Understanding Bootstrap Aggregation (Bagging) in Machine Learning

1 Introduction

Bagging, short for Bootstrap Aggregation, is a powerful ensemble learning method that minimizes prediction variability by averaging across a set of bootstrap samples.

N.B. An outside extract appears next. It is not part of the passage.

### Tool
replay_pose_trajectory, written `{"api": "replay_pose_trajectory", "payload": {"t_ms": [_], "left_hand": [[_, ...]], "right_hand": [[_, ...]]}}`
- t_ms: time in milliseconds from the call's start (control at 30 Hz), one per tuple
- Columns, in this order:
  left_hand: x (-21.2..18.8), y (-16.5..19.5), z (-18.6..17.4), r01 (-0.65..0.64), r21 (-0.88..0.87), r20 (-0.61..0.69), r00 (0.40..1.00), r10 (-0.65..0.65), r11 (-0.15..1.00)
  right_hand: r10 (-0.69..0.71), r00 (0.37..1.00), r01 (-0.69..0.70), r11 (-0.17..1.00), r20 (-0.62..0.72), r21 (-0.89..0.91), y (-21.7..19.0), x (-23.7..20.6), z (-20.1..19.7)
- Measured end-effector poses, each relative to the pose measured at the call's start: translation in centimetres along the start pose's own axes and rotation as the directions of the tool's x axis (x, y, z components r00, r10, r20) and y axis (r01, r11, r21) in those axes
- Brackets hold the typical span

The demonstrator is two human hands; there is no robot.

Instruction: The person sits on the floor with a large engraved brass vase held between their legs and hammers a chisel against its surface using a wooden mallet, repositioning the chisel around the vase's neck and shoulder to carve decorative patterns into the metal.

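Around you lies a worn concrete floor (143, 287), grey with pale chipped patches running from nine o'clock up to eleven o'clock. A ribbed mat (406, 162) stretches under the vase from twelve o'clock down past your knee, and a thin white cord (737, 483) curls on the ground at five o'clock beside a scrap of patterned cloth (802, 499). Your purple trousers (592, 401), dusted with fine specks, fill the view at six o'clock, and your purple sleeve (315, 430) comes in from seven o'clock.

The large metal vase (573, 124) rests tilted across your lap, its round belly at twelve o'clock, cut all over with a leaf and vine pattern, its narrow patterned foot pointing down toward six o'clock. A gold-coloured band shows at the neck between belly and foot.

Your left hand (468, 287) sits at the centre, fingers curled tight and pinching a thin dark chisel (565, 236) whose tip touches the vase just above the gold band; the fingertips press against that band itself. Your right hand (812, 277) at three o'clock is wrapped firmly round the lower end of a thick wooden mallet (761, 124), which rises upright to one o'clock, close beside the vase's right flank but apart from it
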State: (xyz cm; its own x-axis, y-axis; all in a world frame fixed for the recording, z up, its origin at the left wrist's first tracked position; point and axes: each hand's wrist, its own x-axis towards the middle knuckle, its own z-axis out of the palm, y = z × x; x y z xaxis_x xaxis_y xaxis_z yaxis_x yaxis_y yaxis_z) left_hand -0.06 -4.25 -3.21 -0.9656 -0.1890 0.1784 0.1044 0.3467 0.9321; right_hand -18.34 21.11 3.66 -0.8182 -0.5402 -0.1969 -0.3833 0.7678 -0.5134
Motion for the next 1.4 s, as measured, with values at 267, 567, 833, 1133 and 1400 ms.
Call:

This technique proves highly effective in situations where models are inclined toward high variance or overfitting.

2 Objective

  • Variance Reduction Through Averaging: Bagging strategically averages predictions over bootstrap samples, effectively curbing variance.
  • Leveraging Statistical Connections: Beyond simple averaging, bagging uncovers a strong connection between the bootstrap mean and a posterior average, enhancing its nuanced and effective approach.

3 Examples

3.1 Regression problem

  • Training data \(\mathbf{Z}=\left\{\left(x_{1}, y_{1}\right),\left(x_{2}, y_{2}\right), \ldots,\left(x_{N}, y_{N}\right)\right\}\)

  • Fitting the data and obtaining the prediction\(\hat{f}(x)\) at input \(x\)

  • For each bootstrap sample \(\mathbf{Z}^{* b}, b=1,2, \ldots, B\), we fit our model, giving prediction \(\hat{f}^{* b}(x)\).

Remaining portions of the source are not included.